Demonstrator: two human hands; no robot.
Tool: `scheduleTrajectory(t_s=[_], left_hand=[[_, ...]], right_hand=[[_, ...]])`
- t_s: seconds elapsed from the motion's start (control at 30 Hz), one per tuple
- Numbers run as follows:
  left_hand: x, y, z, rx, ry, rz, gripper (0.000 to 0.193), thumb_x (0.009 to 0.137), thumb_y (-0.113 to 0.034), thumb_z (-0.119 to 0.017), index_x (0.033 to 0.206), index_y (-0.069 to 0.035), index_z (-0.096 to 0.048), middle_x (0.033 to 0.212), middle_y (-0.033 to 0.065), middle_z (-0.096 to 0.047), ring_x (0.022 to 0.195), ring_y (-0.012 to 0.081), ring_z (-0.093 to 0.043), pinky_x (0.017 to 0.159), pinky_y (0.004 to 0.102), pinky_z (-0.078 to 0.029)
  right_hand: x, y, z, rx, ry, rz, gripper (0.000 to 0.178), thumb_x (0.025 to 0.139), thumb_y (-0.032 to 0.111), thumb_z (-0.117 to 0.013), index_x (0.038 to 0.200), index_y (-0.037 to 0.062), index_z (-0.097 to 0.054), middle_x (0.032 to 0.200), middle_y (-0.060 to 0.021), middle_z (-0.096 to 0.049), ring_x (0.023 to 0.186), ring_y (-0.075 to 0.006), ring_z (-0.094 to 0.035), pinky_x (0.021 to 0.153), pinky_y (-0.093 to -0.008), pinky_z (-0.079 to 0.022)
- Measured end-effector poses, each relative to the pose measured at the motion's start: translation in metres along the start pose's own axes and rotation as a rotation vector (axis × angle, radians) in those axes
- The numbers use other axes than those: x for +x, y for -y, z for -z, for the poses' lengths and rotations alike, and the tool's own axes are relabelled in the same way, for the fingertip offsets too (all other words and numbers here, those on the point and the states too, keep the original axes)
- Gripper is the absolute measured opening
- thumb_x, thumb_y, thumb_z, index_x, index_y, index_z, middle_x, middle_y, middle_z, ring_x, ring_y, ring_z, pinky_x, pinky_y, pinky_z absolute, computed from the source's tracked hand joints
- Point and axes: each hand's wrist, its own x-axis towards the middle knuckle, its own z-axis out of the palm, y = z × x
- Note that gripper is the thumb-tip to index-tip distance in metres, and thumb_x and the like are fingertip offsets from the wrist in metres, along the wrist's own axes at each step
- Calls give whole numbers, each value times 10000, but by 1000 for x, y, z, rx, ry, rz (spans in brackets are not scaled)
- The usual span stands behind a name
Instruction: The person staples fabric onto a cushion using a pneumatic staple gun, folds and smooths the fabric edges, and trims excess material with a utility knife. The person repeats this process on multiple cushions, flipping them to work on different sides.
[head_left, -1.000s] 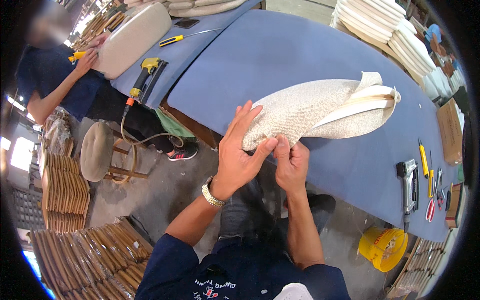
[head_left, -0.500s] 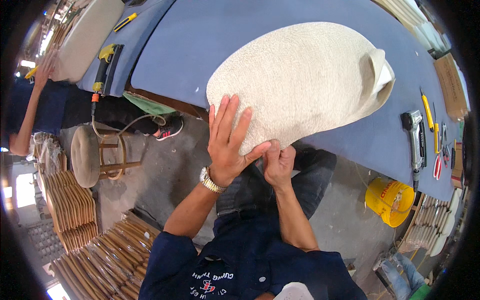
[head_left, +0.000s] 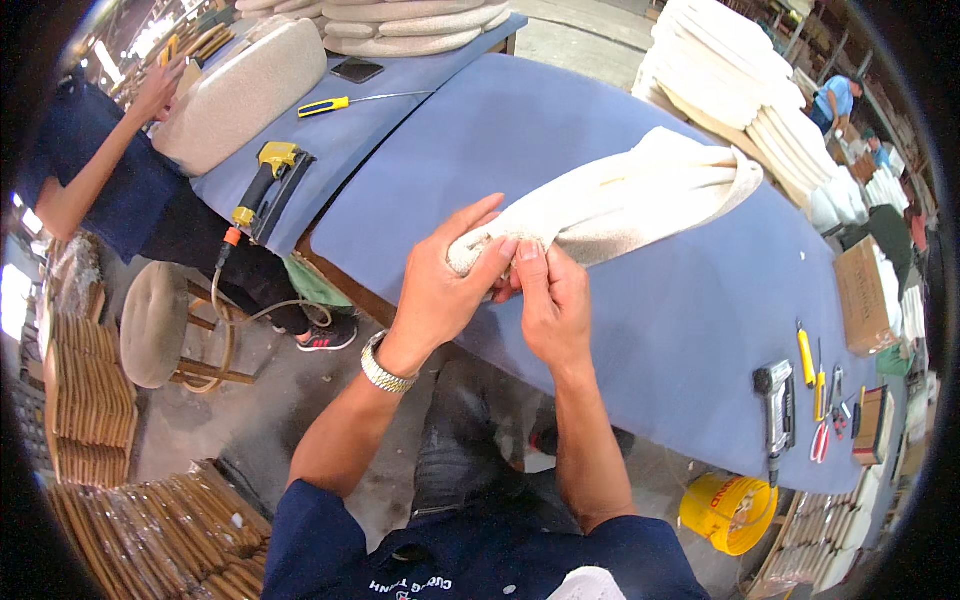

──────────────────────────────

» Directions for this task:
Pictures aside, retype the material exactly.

» Task answer:
Demonstrator: two human hands; no robot.
Tool: `scheduleTrajectory(t_s=[_], left_hand=[[_, ...]], right_hand=[[_, ...]])`
- t_s: seconds elapsed from the motion's start (control at 30 Hz), one per tuple
- Numbers run as follows:
  left_hand: x, y, z, rx, ry, rz, gripper (0.000 to 0.193), thumb_x (0.009 to 0.137), thumb_y (-0.113 to 0.034), thumb_z (-0.119 to 0.017), index_x (0.033 to 0.206), index_y (-0.069 to 0.035), index_z (-0.096 to 0.048), middle_x (0.033 to 0.212), middle_y (-0.033 to 0.065), middle_z (-0.096 to 0.047), ring_x (0.022 to 0.195), ring_y (-0.012 to 0.081), ring_z (-0.093 to 0.043), pinky_x (0.017 to 0.159), pinky_y (0.004 to 0.102), pinky_z (-0.078 to 0.029)
  right_hand: x, y, z, rx, ry, rz, gripper (0.000 to 0.178), thumb_x (0.025 to 0.139), thumb_y (-0.032 to 0.111), thumb_z (-0.117 to 0.013), index_x (0.038 to 0.200), index_y (-0.037 to 0.062), index_z (-0.097 to 0.054), middle_x (0.032 to 0.200), middle_y (-0.060 to 0.021), middle_z (-0.096 to 0.049), ring_x (0.023 to 0.186), ring_y (-0.075 to 0.006), ring_z (-0.094 to 0.035), pinky_x (0.021 to 0.153), pinky_y (-0.093 to -0.008), pinky_z (-0.079 to 0.022)
- Measured end-effector poses, each relative to the pose measured at the motion's start: translation in metres along the start pose's own axes and rotation as a rotation vector (axis × angle, radians) in those axes
- The numbers use other axes than those: x for +x, y for -y, z for -z, for the poses' lengths and rotations alike, and the tool's own axes are relabelled in the same way, for the fingertip offsets too (all other words and numbers here, those on the point and the states too, keep the original axes)
- Gripper is the absolute measured opening
- thumb_x, thumb_y, thumb_z, index_x, index_y, index_z, middle_x, middle_y, middle_z, ring_x, ring_y, ring_z, pinky_x, pinky_y, pinky_z absolute, computed from the source's tracked hand joints
- Point and axes: each hand's wrist, its own x-axis towards the middle knuckle, its own z-axis out of the palm, y = z × x
- Note that gripper is the thumb-tip to index-tip distance in metres, and thumb_x and the like are fingertip offsets from the wrist in metres, along the wrist's own axes at each step
- Calls give whole numbers, each value times 10000, but by 1000 for x, y, z, rx, ry, rz (spans in brackets are not scaled)
- The usual span stands behind a name
Instruction: The person staples fabric onto a cushion using a pneumatic staple gun, folds and smooths the fabric edges, and trims excess material with a utility knife. The person repeats this process on multiple cushions, flipping them to work on different sides.
[head_left, -1.000s] 
[head_left, -0.500s] 
[head_left, +0.000s] 

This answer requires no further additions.